Open npdoty opened 1 year ago

npdoty commented 1 year ago

The spec should address providing integrity and authenticity of dcat files and associated datasets.

As a security matter, it's not clear how authenticity or integrity of metadata files or the associated datasets are assured. A checksum property for the dataset file is available (new in DCAT 3), but there seems a risk of a kind of downgrade attack here: someone tampering with the dataset might at the same time be able to tamper with the metadata and its checksum property.

Authenticity and integrity might be important security properties to consider; signatures and potentially use of a public key infrastructure might make it possible for a consumer of a dataset to confirm that they know who it came from and that they received it without tampering.

riccardoAlbertoni commented 1 year ago

Thanks for the feedback. We discussed the issue of integrity and authenticity in the DXWG plenary. Let me try to summarize part of the discussion below.

The core of our work is DCAT as a metadata model, and integrity and authenticity seem to relate more to how DCAT is provided than the DCAT model itself. We are reluctant to address issues “Not at the core” of the group mandate. We want to avoid our DCAT-limited perspective can later conflict with more devoted solutions stemming from new groups working on promoting transversal technology, which might be chosen to deliver DCAT metadata.
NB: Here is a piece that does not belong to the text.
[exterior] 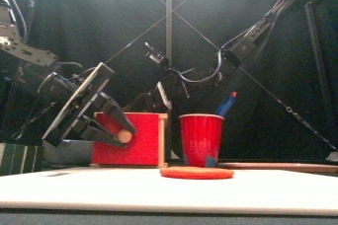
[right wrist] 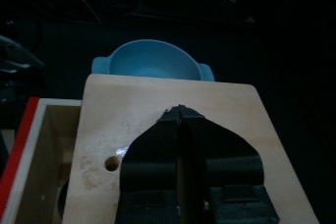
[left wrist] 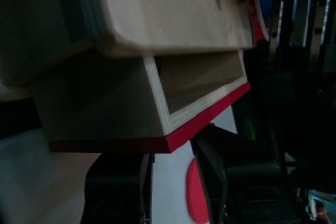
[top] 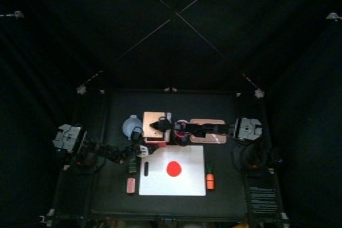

As one of the most typical ways to serve DCAT, the RDF encoding provides an example of the above concerns. Typically, a DCAT encoding in RDF might end in an RDF store or file. In the case of an RDF store, it is the chosen software which needs to implement the caveat to ensure integrity and authenticity. In the case of RDF files, other ongoing W3C groups deal with the integrity of RDF content. In particular, the “canonicalizing and cryptographically hash of RDF Dataset W3C Working Group” [1]. The existence of dedicated efforts shows the timeliness of your comments. If you think it might help, we can try to point to this ongoing initiative in the DCAT document. However, it seems reasonable first to wait for the RDF Dataset Canonicalization and Hash Working Group outcomes and check when their work consolidates if we can suggest adopting their recipes. Until then, we can move this issue to the Future work - possible new requirements milestone.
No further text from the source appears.